Les cours de l’orge de printemps brassicole ont nettement chuté depuis leur pic du mois de mai 2022 à 470 €/t Fob Creil. Ils sont aujourd’hui à 345,00 €/t, un niveau proche des 335,00 €/t observés au début de la guerre en Ukraine. Cette évolution suit celle des autres matières agricoles (le blé et l’orge fourragère notamment) qui ont corrigé ces dernières semaines avec l’accélération des flux de grains au départ de la mer Noire.

Une récolte française en baisse

La baisse des cours n’est pas directement liée à la production française annoncée par Agreste à seulement 2,97 millions de tonnes au cours de cette campagne contre 3,24 en 2021-2022 du fait de la sécheresse.
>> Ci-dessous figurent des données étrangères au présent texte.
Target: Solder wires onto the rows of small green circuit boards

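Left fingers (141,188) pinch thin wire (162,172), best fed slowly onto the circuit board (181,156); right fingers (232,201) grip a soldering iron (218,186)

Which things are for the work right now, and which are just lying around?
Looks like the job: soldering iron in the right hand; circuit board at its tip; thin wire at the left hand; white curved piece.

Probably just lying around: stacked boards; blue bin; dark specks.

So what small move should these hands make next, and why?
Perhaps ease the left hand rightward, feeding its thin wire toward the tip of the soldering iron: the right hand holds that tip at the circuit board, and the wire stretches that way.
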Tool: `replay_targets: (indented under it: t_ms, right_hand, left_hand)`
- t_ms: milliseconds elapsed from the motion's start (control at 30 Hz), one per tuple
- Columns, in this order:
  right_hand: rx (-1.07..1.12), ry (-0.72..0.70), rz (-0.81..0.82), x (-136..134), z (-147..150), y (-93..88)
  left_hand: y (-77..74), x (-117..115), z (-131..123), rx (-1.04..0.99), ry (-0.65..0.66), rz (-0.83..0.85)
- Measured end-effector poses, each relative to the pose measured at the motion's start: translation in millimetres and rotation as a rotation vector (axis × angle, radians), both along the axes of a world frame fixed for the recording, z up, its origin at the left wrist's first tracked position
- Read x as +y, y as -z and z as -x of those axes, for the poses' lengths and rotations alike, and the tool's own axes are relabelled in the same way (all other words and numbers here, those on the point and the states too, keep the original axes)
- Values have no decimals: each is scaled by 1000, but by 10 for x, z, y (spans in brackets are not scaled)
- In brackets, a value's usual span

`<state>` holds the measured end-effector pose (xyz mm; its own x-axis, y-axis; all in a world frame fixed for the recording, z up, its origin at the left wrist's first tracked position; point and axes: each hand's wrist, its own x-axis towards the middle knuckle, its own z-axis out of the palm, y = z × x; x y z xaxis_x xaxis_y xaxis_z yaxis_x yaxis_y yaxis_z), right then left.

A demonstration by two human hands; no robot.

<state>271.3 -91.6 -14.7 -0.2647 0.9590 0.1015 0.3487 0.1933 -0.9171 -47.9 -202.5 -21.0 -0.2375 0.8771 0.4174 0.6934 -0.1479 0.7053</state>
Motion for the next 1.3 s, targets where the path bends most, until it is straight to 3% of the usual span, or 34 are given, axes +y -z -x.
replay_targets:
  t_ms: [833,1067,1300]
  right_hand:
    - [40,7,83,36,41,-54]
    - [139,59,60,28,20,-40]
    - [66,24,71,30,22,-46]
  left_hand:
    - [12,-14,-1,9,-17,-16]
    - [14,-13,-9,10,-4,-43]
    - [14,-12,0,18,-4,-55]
Le rendement et la qualité sont moins bons, avec beaucoup de parcelles trop protéinées, au-delà de la fourchette 9,5-11,5 % imposée par le cahier des charges des malteurs.

 

L’orge brassicole de printemps a également chuté sous la pression des récoltes anglaises et scandinaves. « Les résultats étant bons en quantité comme en qualité, on trouve ces orges 20 €/t en dessous du prix français et cela a entraîné une autre vague de baisse », détaille David Porte, responsable de la mise sur le marché chez Cérésia, groupe coopératif du nord-est de la France.

Demande au ralenti

Les orges d’hiver brassicoles françaises s’en tirent mieux que celles de printemps, mais leurs cours décrochent aussi, en sympathie avec les autres céréales. « Le complexe orge dans son ensemble baisse, du fait du ralentissement de la demande », souligne Arthur Portier d’Agritel. L’orge fourragère française part principalement en Chine, mais cette année les opérateurs sont absents. Seulement 40 000 tonnes ont été contractualisées en juillet — pas qu’avec la France — ce qui est très peu.